» Task brief:
Find the word "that" in the listing below, then return every line it appears in.
┌─ Data extract
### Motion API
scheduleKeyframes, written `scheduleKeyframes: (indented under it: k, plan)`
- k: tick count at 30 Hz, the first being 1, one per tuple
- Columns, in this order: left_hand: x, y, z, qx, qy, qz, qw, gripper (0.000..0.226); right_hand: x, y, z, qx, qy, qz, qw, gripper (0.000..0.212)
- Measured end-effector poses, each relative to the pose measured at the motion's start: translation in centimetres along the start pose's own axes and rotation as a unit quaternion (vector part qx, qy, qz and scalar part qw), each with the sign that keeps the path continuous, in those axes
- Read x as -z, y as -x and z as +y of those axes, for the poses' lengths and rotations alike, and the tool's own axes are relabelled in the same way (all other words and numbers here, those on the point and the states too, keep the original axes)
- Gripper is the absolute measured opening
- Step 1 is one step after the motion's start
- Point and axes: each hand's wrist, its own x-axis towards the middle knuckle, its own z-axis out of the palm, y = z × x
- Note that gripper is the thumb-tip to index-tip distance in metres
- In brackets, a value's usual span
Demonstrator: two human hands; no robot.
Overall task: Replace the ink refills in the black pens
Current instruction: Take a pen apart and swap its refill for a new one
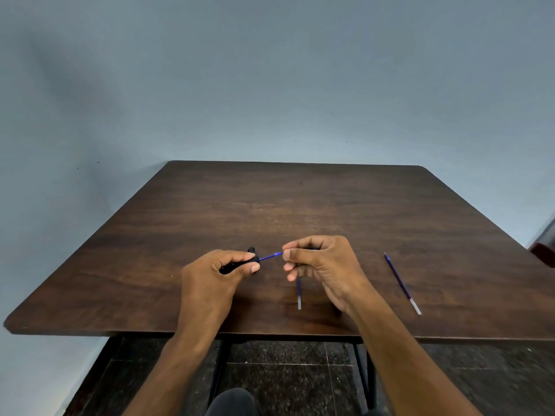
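Observation:
My left hand [214, 273] grips a black pen barrel [240, 263] just above the dark wooden table [330, 205]. A thin blue ink refill [270, 256] sticks out of the barrel's right end, and my right hand [322, 265] pinches its far end between thumb and forefinger. A second blue refill [299, 294] lies on the table partly under my right hand, with its clear end toward me. A third blue refill [402, 283] lies further right, slanted, clear end toward me. A small black piece [251, 250] sits just behind the barrel.
The table's near edge [270, 334] runs just below my wrists, with black metal legs [217, 370] and a speckled floor beneath. A blue-grey wall stands behind the table. Something red [545, 255] shows at the right edge.

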Motion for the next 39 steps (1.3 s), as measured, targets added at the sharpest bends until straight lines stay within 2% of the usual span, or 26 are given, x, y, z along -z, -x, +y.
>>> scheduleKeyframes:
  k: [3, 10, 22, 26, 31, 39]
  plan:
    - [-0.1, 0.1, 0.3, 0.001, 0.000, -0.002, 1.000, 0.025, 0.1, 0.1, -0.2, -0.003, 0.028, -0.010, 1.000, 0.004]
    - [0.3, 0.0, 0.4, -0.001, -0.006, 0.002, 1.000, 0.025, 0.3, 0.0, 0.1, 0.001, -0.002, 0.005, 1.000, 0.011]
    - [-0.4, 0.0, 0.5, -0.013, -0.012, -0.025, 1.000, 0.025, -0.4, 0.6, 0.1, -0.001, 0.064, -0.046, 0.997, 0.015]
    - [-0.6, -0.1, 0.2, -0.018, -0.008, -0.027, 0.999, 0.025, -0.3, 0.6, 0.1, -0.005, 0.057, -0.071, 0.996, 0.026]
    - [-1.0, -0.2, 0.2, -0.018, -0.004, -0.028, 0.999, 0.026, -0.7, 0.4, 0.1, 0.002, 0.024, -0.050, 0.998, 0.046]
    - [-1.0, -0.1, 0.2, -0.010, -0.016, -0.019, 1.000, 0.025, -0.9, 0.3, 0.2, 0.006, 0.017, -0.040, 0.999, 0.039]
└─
» Answer space:
- Measured end-effector poses, each relative to the pose measured at the motion's start: translation in centimetres along the start pose's own axes and rotation as a unit quaternion (vector part qx, qy, qz and scalar part qw), each with the sign that keeps the path continuous, in those axes
- Note that gripper is the thumb-tip to index-tip distance in metres

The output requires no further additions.